When the music slowed, we stepped into each others arms. He held me like a man confident on his dancing feet. I swayed with him in a rhythm I seemed to know by instinct, a rhythm I could feel rising from my feet and rolling up through my body. I remember not the song or any words we spoke, only the weight of him as we moved closer and closer until we were breathing in time, together.”

Those are the opening lines of a love story I am writing. Thirty two years ago, I met Rich. We had one night together; the next morning he drove seven hours home to Pennsylvania.

A year later he returned.

     My mind has been hijacked by memories of Rich as I write a Sister Writes piece about a vivid event from my past; one that runs through my head like a home movie, rich in sensory detail. I thought I was ready to transpose this script onto the page, but the writing has been difficult. And slow. I feel as if I am excavating into the deepest crevices of my heart; it hurts.

I am reminded of Julia Cameron saying in The Artists’ Way: “Art opens the closets, airs out the cellars and attics. It brings healing.”

Is there still healing needed after thirty two years?
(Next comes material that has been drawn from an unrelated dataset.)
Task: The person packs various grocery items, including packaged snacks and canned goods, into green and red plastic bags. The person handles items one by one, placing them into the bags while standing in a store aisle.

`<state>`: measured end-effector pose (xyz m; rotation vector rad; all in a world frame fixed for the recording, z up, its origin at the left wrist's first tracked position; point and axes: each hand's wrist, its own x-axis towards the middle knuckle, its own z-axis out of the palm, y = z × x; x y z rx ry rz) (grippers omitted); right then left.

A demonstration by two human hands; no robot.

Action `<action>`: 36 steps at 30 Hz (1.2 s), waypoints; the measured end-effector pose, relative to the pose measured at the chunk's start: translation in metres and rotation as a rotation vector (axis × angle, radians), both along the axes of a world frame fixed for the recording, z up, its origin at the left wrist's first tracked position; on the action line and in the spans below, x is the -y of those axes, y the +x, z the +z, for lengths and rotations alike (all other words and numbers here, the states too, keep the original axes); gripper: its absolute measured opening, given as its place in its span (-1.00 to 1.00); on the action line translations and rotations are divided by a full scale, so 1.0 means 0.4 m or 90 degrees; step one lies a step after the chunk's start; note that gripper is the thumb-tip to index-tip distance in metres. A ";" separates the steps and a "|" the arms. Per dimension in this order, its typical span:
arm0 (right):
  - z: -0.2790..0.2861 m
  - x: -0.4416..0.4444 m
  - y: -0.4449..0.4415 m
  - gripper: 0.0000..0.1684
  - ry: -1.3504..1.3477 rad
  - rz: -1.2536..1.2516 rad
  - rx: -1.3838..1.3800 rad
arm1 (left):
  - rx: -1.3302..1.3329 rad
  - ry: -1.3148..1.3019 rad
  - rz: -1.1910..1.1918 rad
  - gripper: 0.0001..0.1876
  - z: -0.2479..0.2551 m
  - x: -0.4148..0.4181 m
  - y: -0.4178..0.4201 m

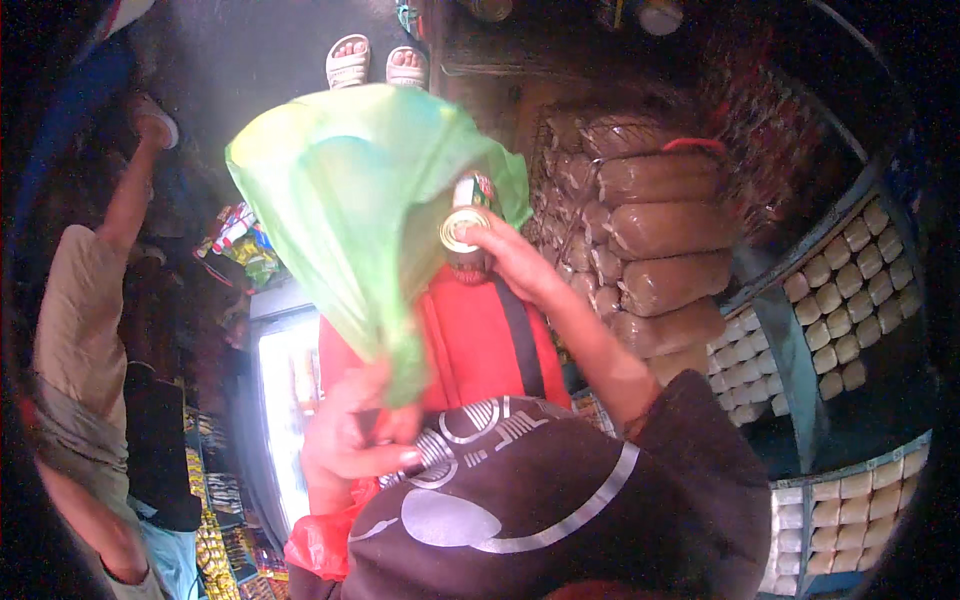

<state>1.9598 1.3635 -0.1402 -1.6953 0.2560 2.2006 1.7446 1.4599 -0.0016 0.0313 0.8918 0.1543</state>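
Observation:
My left hand (360,435) grips the gathered edge of a green translucent plastic bag (337,187), which hangs spread out in front of me. Inside the bag, pale and yellowish shapes show dimly. At the bag's mouth, my right hand (510,255) holds a small metal can (463,229) with a ringed end; a second labelled container (472,189) lies just beyond it. A dark item with a reddish end sits under my fingers, too blurred to name. A red plastic bag (319,544) hangs below my left hand, near my dark printed shirt.
Large clear bags of brown goods (667,225) are stacked at the right, near shelves of small packed bags (847,285). A lit display cooler (289,405) stands at the left, with colourful packets (247,244) beyond. One person (82,300) is at the left; sandalled feet (349,64) show ahead.

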 end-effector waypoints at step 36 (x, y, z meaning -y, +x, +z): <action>0.094 0.205 0.036 -0.25 0.134 -0.601 0.000 | 0.118 0.122 -0.264 -0.12 -0.307 -0.083 0.229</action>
I wasn’t prepared for the grief. I have been sitting with sadness these last few days. Like fragments of sharp-edged glass, images pierce my memory.
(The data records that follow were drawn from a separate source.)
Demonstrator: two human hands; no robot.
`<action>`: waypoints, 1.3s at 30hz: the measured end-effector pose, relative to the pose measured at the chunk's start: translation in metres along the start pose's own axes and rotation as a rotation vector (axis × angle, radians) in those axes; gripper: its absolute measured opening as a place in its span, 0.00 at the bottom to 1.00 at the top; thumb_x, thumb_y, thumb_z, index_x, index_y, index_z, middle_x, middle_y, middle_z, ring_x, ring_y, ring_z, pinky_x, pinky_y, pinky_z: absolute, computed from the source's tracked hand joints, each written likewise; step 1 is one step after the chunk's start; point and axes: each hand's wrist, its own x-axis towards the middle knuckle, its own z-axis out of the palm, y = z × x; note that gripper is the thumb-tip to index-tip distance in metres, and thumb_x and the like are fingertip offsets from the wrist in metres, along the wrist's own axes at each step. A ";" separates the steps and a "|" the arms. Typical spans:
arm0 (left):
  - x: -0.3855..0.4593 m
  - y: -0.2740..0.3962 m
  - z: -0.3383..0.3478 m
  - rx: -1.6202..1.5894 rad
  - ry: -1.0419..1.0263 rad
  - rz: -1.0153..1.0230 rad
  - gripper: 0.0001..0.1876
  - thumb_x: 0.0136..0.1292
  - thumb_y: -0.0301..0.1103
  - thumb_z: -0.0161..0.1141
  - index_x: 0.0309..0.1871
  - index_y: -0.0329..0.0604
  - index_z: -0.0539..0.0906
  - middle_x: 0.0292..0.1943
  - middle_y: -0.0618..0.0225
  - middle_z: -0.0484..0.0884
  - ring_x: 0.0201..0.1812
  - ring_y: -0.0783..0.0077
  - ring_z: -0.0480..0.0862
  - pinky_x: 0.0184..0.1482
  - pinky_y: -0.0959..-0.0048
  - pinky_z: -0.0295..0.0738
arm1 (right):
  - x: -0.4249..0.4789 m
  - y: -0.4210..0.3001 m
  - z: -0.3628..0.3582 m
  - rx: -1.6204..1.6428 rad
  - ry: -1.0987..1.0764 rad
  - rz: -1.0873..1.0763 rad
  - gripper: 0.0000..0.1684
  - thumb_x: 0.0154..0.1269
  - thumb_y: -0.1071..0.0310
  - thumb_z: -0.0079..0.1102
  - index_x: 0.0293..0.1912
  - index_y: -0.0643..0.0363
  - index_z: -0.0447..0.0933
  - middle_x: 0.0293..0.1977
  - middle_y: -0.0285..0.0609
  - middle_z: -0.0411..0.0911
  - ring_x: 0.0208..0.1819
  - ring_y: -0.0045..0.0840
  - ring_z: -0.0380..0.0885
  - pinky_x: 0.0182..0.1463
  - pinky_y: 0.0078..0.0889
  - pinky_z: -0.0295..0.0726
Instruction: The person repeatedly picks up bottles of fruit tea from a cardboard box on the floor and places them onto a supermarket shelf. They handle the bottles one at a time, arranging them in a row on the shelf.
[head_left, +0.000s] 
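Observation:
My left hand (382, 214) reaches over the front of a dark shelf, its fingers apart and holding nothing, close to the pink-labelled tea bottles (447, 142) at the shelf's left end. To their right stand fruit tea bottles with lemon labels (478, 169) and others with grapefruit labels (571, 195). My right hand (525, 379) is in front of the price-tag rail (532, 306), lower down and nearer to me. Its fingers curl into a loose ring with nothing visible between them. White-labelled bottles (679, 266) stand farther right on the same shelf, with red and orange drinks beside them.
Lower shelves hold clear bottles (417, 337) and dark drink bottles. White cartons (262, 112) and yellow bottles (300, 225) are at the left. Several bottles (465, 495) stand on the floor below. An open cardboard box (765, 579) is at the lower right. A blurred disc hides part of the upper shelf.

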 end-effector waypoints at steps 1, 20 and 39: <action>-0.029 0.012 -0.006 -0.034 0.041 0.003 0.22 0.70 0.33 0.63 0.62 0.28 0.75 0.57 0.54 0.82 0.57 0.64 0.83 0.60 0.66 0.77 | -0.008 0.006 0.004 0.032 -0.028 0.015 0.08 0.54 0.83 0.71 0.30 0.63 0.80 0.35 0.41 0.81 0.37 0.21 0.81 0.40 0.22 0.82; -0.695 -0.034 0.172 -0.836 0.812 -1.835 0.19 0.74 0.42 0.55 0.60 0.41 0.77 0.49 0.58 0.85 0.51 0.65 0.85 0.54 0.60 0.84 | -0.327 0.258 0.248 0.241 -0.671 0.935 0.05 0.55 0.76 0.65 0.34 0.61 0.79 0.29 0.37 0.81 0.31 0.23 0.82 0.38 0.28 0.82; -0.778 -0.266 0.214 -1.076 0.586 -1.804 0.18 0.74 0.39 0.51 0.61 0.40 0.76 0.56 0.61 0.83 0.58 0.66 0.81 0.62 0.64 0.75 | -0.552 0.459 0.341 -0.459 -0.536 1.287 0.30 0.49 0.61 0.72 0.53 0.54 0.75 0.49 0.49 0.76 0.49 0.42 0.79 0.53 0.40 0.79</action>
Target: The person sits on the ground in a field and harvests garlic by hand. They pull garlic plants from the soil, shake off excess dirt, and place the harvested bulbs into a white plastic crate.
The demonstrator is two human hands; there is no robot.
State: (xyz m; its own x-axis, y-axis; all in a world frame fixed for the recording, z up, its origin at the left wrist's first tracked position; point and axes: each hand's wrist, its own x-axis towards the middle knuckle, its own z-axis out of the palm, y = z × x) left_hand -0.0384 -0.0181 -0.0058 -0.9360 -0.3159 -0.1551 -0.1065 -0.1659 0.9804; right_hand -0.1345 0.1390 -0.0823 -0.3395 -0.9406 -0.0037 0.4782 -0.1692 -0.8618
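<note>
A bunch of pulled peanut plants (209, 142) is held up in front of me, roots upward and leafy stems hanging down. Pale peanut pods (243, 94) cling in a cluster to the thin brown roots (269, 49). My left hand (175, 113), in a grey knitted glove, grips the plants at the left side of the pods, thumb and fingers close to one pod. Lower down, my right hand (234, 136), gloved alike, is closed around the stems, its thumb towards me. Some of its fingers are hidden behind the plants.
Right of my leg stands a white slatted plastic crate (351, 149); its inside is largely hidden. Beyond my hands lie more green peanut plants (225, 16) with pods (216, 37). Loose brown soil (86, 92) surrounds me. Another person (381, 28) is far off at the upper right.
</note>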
There was such unexpected delight in discovering that we loved each other. I was giddy with the joy of it. But there were obstacles. We lived in different countries; he was eight years older, had lost his wife tragically before he was thirty and then rebounded into another relationship that had soured.

I was unwavering in my naive belief that the only thing that mattered was the love. It wasn’t enough. When it ended, he assured me it wasn’t my fault. But I only partially believed him. Digging deep this last week has uncovered the remorse I had buried along with our love story. I have been so hard on myself.

Writing the story, has allowed me to rescue the pieces of my heart that I had tossed away, just like his love letters, which I mailed back to him when I was in the throes of grief, all those years ago. I am putting myself back together and when I am finished I will be the stronger for it.

A poem landed in my inbox the other day- Failing and Flying by Jack Gilbert. He writes:

“Everyone forgets that Icarus also flew. It’s the same when love comes to an end,…people say they

knew it was a mistake,…the stars burning so extravagantly those nights that anyone could tell you

they would never last…I believe Icarus was not failing as he fell, but just coming to the end of his

triumph.”

To experience love is to triumph, no matter how short the time, or how heartbreaking the ending.

Writing is a healthy way to take action when you feel desperate to “do” something. I confess that I have spent some time searching for Rich online. I told myself that I needed to see if he was “okay”. I didn’t find him and that’s a good thing. This is not about Rich; it is about me. I am the one who needs to   heal and forgive myself so that I can celebrate the love without fear.

Writing validates the experience. It also lends a little bit of distance that eases the pain. I can go back as an observer, free to stay as long as I need in order to gather the details for my story, but able to pull away when it’s time. I can be gentle with myself now. I have learned a few things about self-care in the intervening years.

Another poet I admire, Susan Andrews Grace, in her book, Philosopher at the Skin Edge of Being,

talks about Daoism’s central tenet, “wu wei.” She says this means, “non-action, doing the right and natural thing without controlling.” A writer tells her story without judgment, allowing her characters to present themselves as they are, flawed, but deserving of our attention. She lets the action unfold in its natural rhythm, much like the dance that began my relationship with Rich.

One of the benefits of growing older, is recognizing the fluidity of life. At twenty-five, I thought in terms of all or nothing. It didn’t seem possible or even right to say that you loved someone when they had rejected you. But love doesn’t disappear; of that I am more certain than ever. And the only way to have more love in your life is to go forward, with your scarred but mended heart, open and willing to try again.

Here is the writing prompt from Lauren Kirshner, that took me down this road:

     “Make a master list of ten moving images from your life, starting at about age five. Think of the list as a series of vivid scenes. Choose events that generate crisp, visual memories. The most productive, in terms of writing, will be those you have a passion to talk about and ones in which there are emotional stakes.”

  • Go over your list and * the top two
  • Free write for ten to fifteen minutes about each
  • Let the writing sit for a couple of days and then go back and rewrite the pieces, layering them with lots of visual images, similes, metaphors; the aim is to paint vivid pictures with your words so that the reader will see a moving image in their mind
  • The details are what matter- not the grandness of the topic. Sit with your memories and pull out the interesting tidbits that you had forgotten about

Til next time, keep writing.

 

1 Comment so far

  1. Maria Rafael

    “To experience love is to triumph, no matter how short the time, or how heartbreaking the ending.” – a very mindful sentence, totally free of resentment. In order to achieve that truth, is as if you have to die and live again – and look all over from the above. About this prompt in particular, I found it an extenuated of vivid, bittersweet rollercoaster. Nice to work it out!